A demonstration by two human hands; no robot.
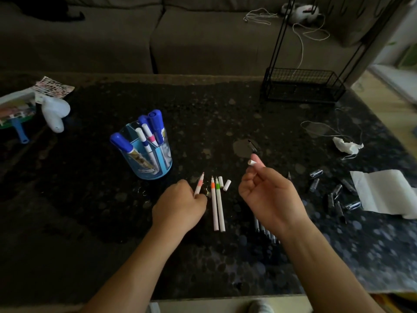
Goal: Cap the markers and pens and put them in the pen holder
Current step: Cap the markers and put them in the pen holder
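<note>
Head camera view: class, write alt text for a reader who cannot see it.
A person's left hand grips an uncapped pink-banded marker while the right hand pinches a white cap above a dark table. Between them lie an orange-banded marker, a green-banded marker and two loose caps; a blue pen holder of capped markers stands beyond the left hand.

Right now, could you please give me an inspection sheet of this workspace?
Surface: dark speckled tabletop.
Job's things: blue pen holder with capped markers; orange pen and green pen lie uncapped beside two white caps; black caps scattered right.
Clutter: crumpled tissue, paper towel.
Grippers: left hand grips an uncapped pink pen; right hand pinches a single cap.
Cables: thin cord by the tissue; white cord on the sofa.
Surroundings: sofa, black wire rack.
</note>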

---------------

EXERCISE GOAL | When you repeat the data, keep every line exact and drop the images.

EXPECTED ANSWER |
A demonstration by two human hands; no robot.
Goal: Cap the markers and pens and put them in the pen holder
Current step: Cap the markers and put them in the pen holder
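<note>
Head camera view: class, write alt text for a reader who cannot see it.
A person's left hand grips an uncapped pink-banded marker while the right hand pinches a white cap above a dark table. Between them lie an orange-banded marker, a green-banded marker and two loose caps; a blue pen holder of capped markers stands beyond the left hand.

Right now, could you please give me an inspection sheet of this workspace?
Surface: dark speckled tabletop.
Job's things: blue pen holder with capped markers; orange pen and green pen lie uncapped beside two white caps; black caps scattered right.
Clutter: crumpled tissue, paper towel.
Grippers: left hand grips an uncapped pink pen; right hand pinches a single cap.
Cables: thin cord by the tissue; white cord on the sofa.
Surroundings: sofa, black wire rack.
</note>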

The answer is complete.